_ACTION ITEM_: Below are records; work out how many of their lines contain the word "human" and reply with the number only.

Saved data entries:
== Segment start ==

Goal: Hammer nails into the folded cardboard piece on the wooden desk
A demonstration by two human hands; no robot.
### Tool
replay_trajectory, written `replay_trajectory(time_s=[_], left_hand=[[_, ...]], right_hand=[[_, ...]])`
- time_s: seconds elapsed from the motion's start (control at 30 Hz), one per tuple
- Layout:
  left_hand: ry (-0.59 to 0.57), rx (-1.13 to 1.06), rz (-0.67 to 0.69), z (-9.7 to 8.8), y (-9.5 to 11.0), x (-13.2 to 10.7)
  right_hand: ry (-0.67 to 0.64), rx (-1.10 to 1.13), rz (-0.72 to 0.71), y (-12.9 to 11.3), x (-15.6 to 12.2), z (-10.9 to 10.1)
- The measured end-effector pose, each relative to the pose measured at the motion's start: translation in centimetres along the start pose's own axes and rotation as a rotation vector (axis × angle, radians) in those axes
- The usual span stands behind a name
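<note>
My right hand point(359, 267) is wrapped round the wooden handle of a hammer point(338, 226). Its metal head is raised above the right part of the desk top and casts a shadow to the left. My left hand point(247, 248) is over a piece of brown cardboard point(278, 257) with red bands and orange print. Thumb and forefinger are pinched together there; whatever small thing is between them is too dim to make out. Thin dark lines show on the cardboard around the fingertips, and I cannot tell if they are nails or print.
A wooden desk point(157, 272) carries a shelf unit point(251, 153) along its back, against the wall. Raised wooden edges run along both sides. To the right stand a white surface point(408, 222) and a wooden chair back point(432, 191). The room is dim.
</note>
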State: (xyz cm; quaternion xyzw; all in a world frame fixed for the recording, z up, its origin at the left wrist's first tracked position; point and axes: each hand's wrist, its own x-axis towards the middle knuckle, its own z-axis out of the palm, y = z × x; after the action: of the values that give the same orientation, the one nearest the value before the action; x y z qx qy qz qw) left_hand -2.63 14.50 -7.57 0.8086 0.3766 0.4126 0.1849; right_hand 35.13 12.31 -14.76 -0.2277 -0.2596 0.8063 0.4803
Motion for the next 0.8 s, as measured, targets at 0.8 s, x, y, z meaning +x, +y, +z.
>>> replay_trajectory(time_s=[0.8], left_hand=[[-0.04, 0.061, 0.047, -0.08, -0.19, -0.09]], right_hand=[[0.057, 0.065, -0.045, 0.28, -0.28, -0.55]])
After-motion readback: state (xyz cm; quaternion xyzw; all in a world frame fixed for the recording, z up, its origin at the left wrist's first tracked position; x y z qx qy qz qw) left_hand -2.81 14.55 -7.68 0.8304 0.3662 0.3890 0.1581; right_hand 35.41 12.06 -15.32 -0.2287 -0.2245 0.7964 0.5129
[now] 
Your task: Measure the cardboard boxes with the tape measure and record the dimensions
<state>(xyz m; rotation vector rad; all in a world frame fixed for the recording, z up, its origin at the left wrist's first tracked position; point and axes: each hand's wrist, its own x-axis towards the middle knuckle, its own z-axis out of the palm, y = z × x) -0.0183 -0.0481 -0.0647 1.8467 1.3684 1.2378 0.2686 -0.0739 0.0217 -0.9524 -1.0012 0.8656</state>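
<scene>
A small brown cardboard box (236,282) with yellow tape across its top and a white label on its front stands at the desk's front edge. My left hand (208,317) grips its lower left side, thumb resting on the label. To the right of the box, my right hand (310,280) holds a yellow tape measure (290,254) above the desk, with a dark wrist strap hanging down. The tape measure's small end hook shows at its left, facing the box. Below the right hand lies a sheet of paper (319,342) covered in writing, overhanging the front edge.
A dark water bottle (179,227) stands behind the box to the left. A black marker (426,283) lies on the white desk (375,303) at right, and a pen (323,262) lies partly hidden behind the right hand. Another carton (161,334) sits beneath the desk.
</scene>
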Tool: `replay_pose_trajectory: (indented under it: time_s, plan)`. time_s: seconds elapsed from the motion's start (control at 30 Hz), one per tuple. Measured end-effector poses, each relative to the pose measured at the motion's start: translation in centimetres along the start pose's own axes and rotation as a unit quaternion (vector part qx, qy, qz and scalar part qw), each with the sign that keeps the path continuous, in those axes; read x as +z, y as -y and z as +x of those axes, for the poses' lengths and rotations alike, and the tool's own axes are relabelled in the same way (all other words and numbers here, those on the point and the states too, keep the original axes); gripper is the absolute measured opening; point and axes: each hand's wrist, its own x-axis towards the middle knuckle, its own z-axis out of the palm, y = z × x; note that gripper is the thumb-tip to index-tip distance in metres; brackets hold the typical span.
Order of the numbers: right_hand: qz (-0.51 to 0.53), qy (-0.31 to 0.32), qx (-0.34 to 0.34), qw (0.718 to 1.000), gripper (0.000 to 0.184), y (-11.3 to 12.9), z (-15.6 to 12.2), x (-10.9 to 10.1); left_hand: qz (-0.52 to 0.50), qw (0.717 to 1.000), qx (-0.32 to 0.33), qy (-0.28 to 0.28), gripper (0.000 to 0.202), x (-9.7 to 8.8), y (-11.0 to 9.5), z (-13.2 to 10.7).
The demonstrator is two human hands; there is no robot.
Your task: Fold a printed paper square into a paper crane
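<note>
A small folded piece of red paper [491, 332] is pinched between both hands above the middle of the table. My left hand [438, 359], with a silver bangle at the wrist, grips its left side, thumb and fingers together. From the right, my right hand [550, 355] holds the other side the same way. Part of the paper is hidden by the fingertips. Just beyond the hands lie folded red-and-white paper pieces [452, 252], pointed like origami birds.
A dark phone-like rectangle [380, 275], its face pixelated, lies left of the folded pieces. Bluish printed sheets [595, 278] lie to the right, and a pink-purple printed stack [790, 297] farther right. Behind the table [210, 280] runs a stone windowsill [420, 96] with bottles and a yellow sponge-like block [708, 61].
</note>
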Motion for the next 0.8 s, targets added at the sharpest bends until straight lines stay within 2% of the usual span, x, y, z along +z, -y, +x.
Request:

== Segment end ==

_RESULT BELOW_: 2